In [1]:
import pandas as pd
import numpy as np

from statsmodels.tsa.stattools import adfuller, acf, pacf

from statsforecast import StatsForecast
from statsforecast.models import AutoARIMA, ARIMA
from statsforecast.utils import AirPassengersDF

from sklearn.metrics import mean_squared_error, mean_absolute_error

import plotly.express as px
import plotly.graph_objs as go
import plotly.subplots as sp

  __import__("pkg_resources").declare_namespace(__name__)  # type: ignore
  from .autonotebook import tqdm as notebook_tqdm


In [2]:
# Load dataset
url = 'https://raw.githubusercontent.com/jbrownlee/Datasets/master/airline-passengers.csv'
data = pd.read_csv(url, parse_dates=['Month'], index_col='Month')
series = data['Passengers']

# Plot using Plotly
fig = px.line(series, x=series.index, y=series.values,
              title='Airline Passengers Data (1949–1960)',
              labels={'Month': 'Date', 'Passengers': 'Number of Passengers'},
              template='plotly_white')

fig.update_layout(title_x=0.5)
fig.show()

In [3]:
# ADF Test (Original Series)
adf_original = adfuller(series)
print(f"ADF Statistic (original): {adf_original[0]:.4f}")
print(f"p-value (original): {adf_original[1]:.4f}")

# Differenced series
diff_series = series.diff().dropna()

# ADF Test (Differenced Series)
adf_diff = adfuller(diff_series)
print(f"ADF Statistic (differenced): {adf_diff[0]:.4f}")
print(f"p-value (differenced): {adf_diff[1]:.4f}")

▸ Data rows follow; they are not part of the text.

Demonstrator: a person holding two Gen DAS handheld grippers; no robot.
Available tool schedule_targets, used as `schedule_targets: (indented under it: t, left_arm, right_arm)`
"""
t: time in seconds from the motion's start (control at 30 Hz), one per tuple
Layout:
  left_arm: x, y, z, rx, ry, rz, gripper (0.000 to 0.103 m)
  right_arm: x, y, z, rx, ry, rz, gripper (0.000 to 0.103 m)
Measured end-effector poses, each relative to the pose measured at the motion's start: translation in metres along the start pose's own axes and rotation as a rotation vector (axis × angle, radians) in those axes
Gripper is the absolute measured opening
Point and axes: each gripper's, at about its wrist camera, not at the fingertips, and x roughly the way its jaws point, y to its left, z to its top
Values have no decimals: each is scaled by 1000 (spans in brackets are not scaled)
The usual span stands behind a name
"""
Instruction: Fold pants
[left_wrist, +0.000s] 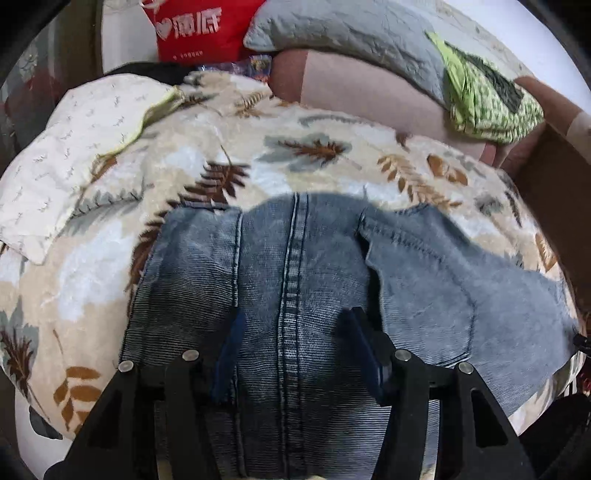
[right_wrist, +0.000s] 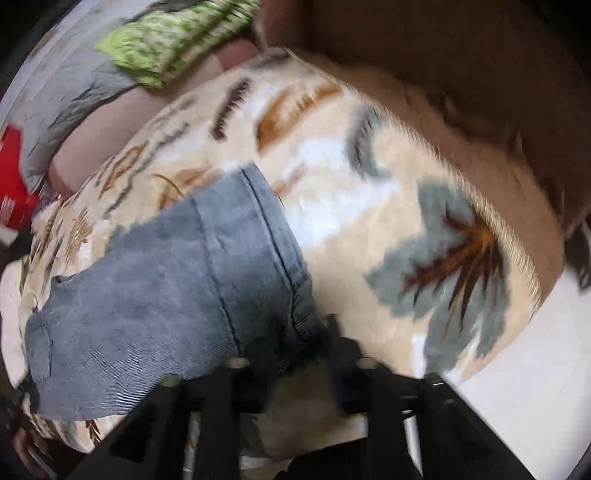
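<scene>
The pants are washed blue jeans lying on a leaf-patterned blanket. In the left wrist view my left gripper is open, its two blue-padded fingers spread over the denim on either side of a stitched seam. In the right wrist view, which is blurred, the jeans lie to the left, and my right gripper sits at their near right edge. Its jaws stand apart; whether denim lies between them is unclear.
White pillow at the left, grey pillow and green patterned cloth at the back, red bag behind. A brown cardboard box stands at the blanket's right edge. White floor shows beyond the bed edge.
</scene>
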Motion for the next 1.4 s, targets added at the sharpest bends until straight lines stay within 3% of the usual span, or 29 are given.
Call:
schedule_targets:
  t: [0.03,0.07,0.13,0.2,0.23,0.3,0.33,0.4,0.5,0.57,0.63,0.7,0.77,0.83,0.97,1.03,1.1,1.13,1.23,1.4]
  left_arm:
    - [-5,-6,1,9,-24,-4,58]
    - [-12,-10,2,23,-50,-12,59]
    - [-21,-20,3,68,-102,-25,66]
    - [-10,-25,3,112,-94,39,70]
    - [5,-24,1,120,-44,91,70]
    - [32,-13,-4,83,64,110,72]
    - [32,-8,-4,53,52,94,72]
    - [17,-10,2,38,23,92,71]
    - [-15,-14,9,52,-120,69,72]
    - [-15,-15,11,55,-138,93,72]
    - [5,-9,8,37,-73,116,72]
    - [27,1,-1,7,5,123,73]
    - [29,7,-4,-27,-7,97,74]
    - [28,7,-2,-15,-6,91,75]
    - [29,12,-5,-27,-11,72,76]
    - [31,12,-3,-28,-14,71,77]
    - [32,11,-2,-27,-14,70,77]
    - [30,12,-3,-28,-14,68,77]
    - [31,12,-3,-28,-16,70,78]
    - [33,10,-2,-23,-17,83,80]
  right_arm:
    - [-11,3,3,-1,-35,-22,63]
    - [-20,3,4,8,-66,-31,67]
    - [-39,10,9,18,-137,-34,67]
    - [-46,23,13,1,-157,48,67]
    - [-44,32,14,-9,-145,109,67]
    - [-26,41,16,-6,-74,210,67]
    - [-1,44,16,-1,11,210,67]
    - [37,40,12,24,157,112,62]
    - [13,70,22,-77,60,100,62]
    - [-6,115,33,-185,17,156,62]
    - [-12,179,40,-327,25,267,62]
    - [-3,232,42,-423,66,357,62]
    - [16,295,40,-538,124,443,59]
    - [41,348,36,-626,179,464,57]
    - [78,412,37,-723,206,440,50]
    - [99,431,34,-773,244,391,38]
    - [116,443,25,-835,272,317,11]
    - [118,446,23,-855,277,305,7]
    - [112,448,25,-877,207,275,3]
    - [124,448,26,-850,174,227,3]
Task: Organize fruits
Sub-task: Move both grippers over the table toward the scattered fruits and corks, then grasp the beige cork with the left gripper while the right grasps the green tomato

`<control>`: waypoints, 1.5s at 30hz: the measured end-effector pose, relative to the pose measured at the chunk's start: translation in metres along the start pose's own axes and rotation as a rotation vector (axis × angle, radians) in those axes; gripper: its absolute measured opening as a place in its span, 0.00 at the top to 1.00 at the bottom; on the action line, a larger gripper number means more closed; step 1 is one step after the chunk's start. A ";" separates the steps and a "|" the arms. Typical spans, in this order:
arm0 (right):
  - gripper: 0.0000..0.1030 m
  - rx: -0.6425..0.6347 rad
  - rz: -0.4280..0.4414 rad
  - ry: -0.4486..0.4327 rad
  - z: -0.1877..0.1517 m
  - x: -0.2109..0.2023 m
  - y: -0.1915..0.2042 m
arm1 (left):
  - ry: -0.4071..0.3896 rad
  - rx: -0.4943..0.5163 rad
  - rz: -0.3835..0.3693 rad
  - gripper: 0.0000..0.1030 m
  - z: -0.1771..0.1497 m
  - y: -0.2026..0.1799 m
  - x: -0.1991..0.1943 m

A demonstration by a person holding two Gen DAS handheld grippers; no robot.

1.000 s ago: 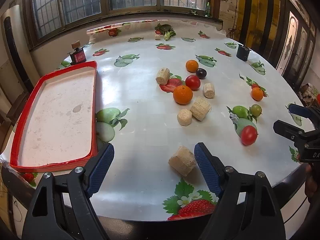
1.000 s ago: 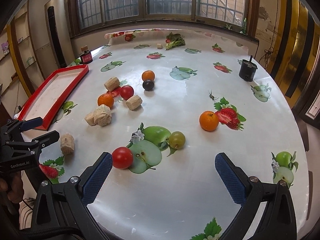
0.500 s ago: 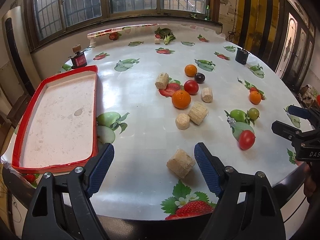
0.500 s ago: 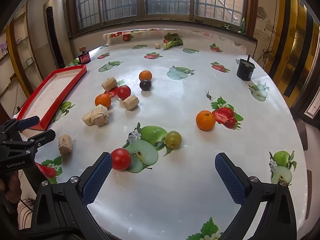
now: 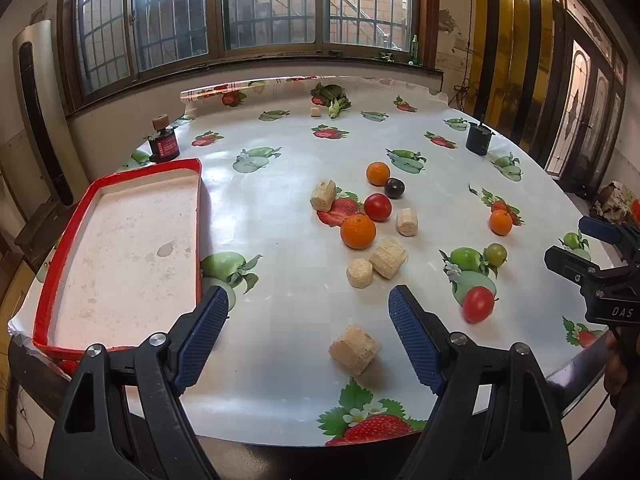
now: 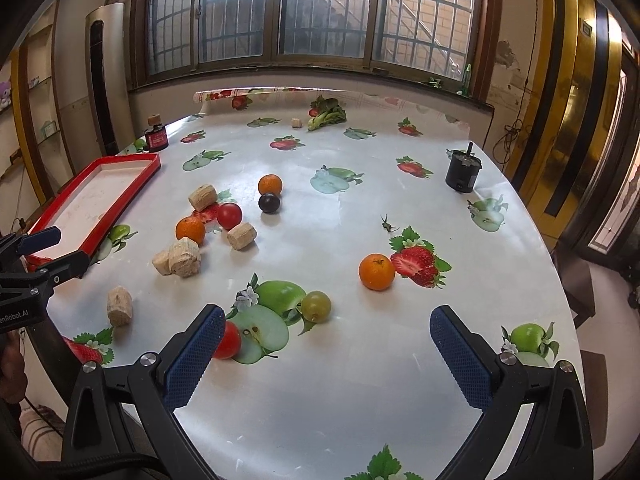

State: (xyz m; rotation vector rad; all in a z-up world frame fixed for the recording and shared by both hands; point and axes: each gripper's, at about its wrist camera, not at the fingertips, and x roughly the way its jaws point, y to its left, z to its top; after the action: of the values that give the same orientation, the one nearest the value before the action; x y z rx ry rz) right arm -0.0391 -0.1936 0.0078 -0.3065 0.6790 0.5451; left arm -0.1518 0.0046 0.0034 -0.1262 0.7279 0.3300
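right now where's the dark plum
The dark plum sits mid-table just in front of the far orange, nearly touching it, with a red tomato to its left in the right wrist view.

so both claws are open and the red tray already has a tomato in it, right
Not quite. The red tray holds no fruit; the left wrist view shows its white floor bare. The tomatoes lie on the table. Both the left claw and right claw are open.

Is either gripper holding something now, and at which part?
Nothing is held. The left gripper is open above the white round table, and the right gripper is open too, with nothing between its fingers.
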 end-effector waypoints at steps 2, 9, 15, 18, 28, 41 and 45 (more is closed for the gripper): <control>0.00 0.003 0.001 -0.001 -0.001 -0.002 -0.001 | -0.001 -0.002 -0.002 0.20 0.000 0.000 0.000; 0.00 0.007 0.003 -0.005 -0.001 -0.004 -0.002 | 0.001 -0.001 -0.010 0.20 -0.002 -0.002 -0.002; 0.00 0.012 0.006 -0.009 -0.002 -0.005 -0.003 | 0.009 0.003 -0.025 0.20 -0.006 -0.001 -0.002; 0.00 0.016 0.009 -0.006 -0.003 -0.005 -0.003 | 0.032 0.008 -0.046 0.20 -0.011 -0.003 0.003; 0.04 0.081 0.118 0.068 -0.014 0.024 -0.012 | 0.147 -0.002 -0.102 0.20 -0.030 -0.005 0.031; 0.41 0.185 0.210 0.228 -0.005 0.086 -0.020 | 0.197 0.062 -0.105 0.48 -0.031 -0.016 0.058; 0.44 0.214 0.185 0.270 0.003 0.093 -0.023 | 0.196 0.085 -0.106 0.54 -0.029 -0.018 0.059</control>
State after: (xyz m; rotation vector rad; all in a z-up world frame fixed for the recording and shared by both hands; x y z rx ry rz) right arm 0.0353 -0.1767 -0.0495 -0.1172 1.0267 0.6072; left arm -0.1226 -0.0041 -0.0581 -0.1166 0.9242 0.1865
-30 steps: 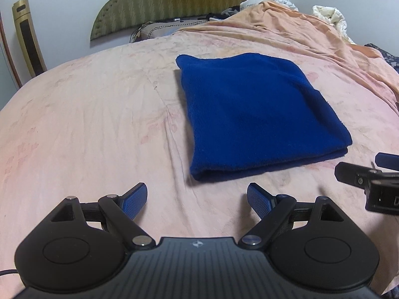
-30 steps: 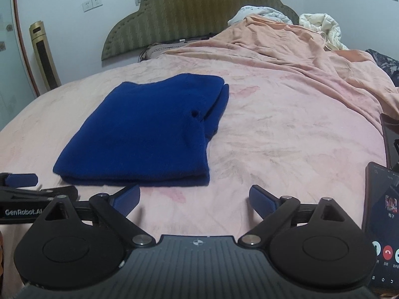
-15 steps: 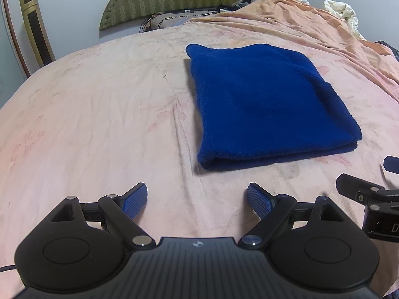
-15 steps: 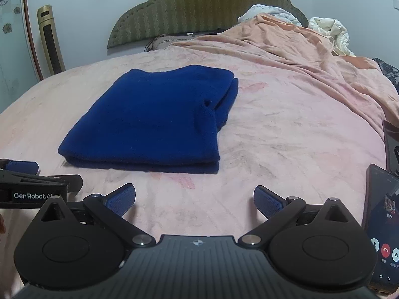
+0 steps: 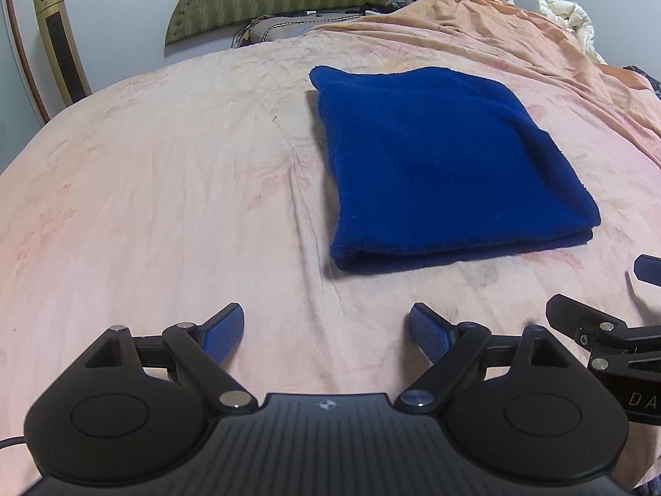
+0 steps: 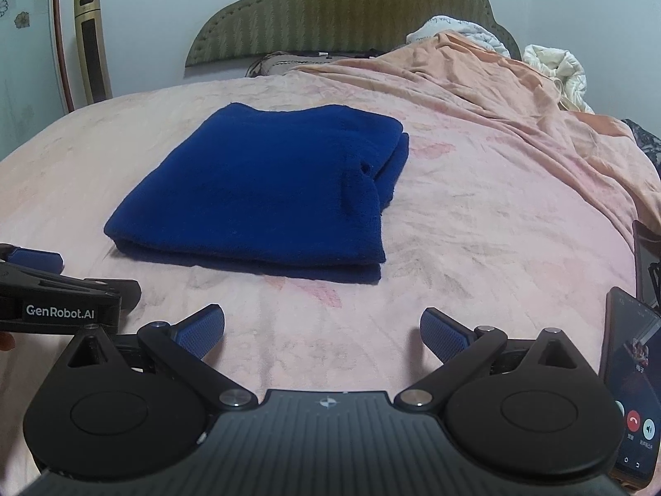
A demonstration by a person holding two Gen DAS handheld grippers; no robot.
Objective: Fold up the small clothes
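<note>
And here's the blue garment, lying flat on the bed in a tidy rectangle, layers stacked at the near edge, which reads as a fold that's essentially complete. The left tool hangs low over the pink sheet short of that near edge, its blue pads spread wide with nothing between them. Same story on the right tool: jaws wide apart, empty, set back from the cloth and not touching it. Both sit side by side, each one's tip peeking into the other's view, so the pair looks parked rather than reaching. On the right-hand side of the garment there's a small tuck where one layer bulges beside the thicker roll; that could want a smoothing pass. A phone lies on the bed just right of the right tool, screen lit, well clear of the cloth, so it shouldn't interfere
</note>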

ADF Statistic (original): 0.8154
p-value (original): 0.9919
ADF Statistic (differenced): -2.8293
p-value (differenced): 0.0542


In [4]:
# Differencing
diff_1 = series.diff().dropna()
diff_seasonal = series.diff(12).dropna()
diff_both = diff_1.diff(12).dropna()
n_diff = len(diff_both)

# ACF/PACF values
def create_acf_pacf_traces(data, nlags=30, color='blue'):
    n = len(data)
    conf = 1.96 / np.sqrt(n)
    acf_vals = acf(data, nlags=nlags)
    pacf_vals = pacf(data, nlags=nlags, method='yw')

    acf_bar = go.Bar(x=list(range(len(acf_vals))), y=acf_vals, marker_color=color)
    pacf_bar = go.Bar(x=list(range(len(pacf_vals))), y=pacf_vals, marker_color=color)

    band_upper = go.Scatter(x=list(range(nlags+1)), y=[conf]*(nlags+1),
                            mode='lines', line=dict(color='gray', dash='dash'), showlegend=False)
    band_lower = go.Scatter(x=list(range(nlags+1)), y=[-conf]*(nlags+1),
                            mode='lines', line=dict(color='gray', dash='dash'), showlegend=False)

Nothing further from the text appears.